Selon le ministère congolais de l’Intégration régionale, cette situation avait entraîné la suspension du droit de parole de la RDC ainsi qu’une limitation de sa participation aux réunions, consultations et processus décisionnels de la SADC.
Pendant près de deux ans, le pays n’était donc plus en mesure de faire pleinement valoir ses positions au sein de cette organisation régionale.La levée de ces mesures intervient après la régularisation des arriérés de contributions de la RDC.
Le ministère de l’Intégration régionale souligne que ce règlement a été obtenu dans un contexte particulièrement difficile pour le pays, confronté à une guerre d’agression dans l’Est, dont les conséquences pèsent lourdement sur les finances publiques.
Le ministère attribue cette avancée au travail engagé par le ministre de l’Intégration régionale, Floribert Anzuluni, qui a fait de la régularisation de la situation de la RDC au sein des organisations régionales l’une de ses priorités.
Plusieurs démarches ont ainsi été menées auprès des autorités nationales et des instances de la SADC afin de parvenir à une solution durable.
Un retour stratégique pour Kinshasa
Le retour de la RDC au plein exercice de ses droits au sein de la SADC constitue une étape importante pour la diplomatie régionale congolaise. Le pays pourra désormais participer pleinement aux réunions, consultations et mécanismes de décision de l’organisation, défendre ses intérêts et faire entendre sa voix sur les questions politiques, sécuritaires, économiques et d’intégration régionale.

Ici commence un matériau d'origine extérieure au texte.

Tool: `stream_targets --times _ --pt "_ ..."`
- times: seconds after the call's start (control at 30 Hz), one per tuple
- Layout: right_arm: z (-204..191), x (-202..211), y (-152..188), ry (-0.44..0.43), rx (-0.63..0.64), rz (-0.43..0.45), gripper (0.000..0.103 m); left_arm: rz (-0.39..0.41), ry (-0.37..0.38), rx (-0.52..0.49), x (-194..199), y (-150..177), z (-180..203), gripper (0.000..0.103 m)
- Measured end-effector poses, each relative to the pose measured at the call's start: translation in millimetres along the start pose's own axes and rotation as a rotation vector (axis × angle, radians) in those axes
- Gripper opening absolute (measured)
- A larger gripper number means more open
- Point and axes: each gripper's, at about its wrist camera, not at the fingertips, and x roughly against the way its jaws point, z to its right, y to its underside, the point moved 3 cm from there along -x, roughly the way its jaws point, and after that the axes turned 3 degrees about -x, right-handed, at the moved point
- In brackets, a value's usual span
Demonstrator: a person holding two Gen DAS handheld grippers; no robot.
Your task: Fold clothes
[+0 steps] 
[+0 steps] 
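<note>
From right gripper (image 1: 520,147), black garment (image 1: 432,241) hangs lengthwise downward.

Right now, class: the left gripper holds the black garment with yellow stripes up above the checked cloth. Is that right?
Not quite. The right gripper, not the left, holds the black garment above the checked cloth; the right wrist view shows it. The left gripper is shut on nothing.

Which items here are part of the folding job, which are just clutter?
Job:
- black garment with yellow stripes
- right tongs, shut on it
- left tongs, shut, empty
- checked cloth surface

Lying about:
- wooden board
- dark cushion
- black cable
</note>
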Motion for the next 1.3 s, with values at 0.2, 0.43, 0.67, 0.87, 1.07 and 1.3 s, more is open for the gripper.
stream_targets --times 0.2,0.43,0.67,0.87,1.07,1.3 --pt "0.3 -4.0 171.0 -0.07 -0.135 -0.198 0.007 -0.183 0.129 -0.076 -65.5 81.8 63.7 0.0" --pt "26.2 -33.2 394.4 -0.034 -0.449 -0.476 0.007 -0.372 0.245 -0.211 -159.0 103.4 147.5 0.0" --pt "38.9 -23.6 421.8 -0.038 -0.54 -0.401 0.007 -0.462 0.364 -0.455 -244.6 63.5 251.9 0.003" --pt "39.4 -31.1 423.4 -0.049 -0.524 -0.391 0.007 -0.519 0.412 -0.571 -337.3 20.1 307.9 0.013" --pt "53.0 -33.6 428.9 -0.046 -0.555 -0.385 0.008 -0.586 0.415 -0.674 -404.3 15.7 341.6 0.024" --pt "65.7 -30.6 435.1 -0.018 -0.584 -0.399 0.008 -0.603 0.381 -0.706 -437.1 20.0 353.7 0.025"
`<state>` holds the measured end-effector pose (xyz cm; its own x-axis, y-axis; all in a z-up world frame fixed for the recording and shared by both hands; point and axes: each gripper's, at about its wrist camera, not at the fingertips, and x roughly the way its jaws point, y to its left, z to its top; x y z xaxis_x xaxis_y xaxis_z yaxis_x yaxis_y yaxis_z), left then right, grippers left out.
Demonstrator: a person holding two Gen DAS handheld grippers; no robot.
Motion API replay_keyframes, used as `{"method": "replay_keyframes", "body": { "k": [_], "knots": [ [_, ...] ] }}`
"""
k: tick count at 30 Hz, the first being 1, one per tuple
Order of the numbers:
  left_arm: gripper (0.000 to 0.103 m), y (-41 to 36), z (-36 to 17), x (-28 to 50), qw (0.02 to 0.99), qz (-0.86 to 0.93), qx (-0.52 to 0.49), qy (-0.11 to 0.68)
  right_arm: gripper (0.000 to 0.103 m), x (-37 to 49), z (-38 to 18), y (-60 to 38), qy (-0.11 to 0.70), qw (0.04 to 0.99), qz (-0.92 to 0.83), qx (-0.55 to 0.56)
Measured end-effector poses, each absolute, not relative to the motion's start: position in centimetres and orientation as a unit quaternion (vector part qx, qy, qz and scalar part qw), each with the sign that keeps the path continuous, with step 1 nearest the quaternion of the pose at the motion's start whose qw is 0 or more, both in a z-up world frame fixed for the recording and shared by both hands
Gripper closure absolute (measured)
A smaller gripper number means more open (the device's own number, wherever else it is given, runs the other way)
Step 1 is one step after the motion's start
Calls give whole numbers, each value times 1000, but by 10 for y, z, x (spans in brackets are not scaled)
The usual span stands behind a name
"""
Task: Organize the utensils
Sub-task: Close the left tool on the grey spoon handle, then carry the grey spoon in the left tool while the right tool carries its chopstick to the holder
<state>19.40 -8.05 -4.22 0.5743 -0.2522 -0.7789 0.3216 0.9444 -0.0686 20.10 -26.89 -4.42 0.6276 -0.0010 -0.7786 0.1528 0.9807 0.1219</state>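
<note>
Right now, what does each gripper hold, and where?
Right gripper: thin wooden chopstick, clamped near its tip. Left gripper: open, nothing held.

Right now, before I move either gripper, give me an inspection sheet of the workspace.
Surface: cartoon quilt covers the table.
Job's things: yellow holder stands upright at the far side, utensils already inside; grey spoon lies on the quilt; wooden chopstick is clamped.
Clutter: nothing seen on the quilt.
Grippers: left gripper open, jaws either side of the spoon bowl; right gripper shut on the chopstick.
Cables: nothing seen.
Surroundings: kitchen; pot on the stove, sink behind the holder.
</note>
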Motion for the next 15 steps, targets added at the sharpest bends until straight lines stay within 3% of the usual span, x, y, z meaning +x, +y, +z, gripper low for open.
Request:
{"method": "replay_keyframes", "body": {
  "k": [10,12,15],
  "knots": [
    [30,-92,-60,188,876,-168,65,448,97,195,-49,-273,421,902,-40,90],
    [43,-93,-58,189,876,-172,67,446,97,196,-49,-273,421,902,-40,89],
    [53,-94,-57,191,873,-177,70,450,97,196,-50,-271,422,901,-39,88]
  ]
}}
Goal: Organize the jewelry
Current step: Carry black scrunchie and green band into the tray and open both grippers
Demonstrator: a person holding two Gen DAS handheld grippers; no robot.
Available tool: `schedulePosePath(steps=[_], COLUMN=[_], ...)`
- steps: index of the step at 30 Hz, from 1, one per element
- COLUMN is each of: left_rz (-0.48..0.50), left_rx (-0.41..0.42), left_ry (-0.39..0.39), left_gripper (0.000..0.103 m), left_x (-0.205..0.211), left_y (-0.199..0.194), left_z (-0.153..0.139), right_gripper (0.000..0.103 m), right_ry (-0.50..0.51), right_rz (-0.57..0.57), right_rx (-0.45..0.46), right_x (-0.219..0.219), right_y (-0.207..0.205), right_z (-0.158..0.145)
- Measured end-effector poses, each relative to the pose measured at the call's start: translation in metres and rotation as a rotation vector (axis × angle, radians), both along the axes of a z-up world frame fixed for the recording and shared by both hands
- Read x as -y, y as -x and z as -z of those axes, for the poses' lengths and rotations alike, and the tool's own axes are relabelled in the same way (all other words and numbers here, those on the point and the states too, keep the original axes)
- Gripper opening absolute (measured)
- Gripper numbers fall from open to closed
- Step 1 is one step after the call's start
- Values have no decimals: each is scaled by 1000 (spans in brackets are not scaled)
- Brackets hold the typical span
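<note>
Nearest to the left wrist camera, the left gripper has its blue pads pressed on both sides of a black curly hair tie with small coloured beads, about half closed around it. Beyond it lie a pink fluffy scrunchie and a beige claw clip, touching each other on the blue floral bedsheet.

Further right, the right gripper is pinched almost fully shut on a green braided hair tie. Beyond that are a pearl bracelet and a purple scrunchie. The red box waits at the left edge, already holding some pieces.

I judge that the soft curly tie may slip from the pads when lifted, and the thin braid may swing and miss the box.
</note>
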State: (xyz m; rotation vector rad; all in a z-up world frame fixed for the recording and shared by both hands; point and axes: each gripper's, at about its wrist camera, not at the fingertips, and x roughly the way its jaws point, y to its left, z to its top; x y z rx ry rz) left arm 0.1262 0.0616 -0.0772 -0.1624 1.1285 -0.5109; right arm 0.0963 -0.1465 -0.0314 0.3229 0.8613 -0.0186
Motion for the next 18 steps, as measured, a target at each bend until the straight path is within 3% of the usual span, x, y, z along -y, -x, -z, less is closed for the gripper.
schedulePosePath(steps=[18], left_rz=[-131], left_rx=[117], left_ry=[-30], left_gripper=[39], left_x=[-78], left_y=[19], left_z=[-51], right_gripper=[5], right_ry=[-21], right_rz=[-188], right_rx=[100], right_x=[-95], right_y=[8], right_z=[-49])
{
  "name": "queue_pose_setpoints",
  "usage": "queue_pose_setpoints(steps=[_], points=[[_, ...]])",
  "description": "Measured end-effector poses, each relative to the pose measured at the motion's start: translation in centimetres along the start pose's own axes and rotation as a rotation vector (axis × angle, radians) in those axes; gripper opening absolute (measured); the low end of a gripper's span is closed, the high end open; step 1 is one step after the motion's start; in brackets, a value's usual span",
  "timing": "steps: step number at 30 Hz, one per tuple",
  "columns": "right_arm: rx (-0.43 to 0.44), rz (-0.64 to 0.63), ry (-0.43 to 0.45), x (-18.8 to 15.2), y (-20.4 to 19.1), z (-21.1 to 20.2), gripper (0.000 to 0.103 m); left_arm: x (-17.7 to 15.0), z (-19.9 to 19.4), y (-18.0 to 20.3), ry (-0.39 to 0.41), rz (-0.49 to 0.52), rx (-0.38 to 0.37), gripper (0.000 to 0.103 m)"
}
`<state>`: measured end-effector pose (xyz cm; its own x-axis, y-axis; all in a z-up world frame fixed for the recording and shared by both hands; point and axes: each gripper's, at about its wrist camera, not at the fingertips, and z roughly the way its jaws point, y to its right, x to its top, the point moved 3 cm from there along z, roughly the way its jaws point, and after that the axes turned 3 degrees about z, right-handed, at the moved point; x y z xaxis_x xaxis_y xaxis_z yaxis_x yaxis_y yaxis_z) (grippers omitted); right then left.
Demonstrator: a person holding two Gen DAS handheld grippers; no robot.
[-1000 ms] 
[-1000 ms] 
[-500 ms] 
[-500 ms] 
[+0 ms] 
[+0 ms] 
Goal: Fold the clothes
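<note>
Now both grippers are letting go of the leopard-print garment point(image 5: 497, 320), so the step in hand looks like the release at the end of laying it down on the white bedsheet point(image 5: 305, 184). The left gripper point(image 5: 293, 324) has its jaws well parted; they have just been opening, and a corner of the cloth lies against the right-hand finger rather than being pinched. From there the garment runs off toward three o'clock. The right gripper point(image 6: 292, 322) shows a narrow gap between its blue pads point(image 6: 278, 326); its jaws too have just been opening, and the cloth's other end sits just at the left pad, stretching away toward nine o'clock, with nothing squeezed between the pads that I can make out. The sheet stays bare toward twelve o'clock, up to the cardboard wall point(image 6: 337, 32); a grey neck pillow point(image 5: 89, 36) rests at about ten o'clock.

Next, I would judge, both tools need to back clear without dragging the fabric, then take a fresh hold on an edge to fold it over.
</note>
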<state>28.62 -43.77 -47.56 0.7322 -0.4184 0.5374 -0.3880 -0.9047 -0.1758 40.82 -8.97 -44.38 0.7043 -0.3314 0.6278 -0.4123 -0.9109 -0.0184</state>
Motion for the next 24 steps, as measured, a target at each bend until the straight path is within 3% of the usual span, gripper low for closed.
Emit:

Cette décision revêt une importance particulière dans le contexte sécuritaire actuel, notamment face à la persistance de la crise dans l’Est de la RDC. Kinshasa pourra désormais prendre pleinement part aux discussions et aux mécanismes régionaux destinés à rechercher des solutions aux défis sécuritaires qui affectent le pays.
Sur le plan économique, la reprise du droit de parole devrait également permettre à la RDC de mieux défendre ses intérêts dans les initiatives régionales, de renforcer les opportunités de coopération avec les États membres et de consolider sa position au sein de l’espace d’intégration de l’Afrique australe.
Pour le ministère de l’Intégration régionale, cette démarche traduit la volonté de Floribert Anzuluni de faire de l’intégration régionale un véritable instrument au service des intérêts de la République démocratique du Congo et de son rayonnement sur la scène régionale.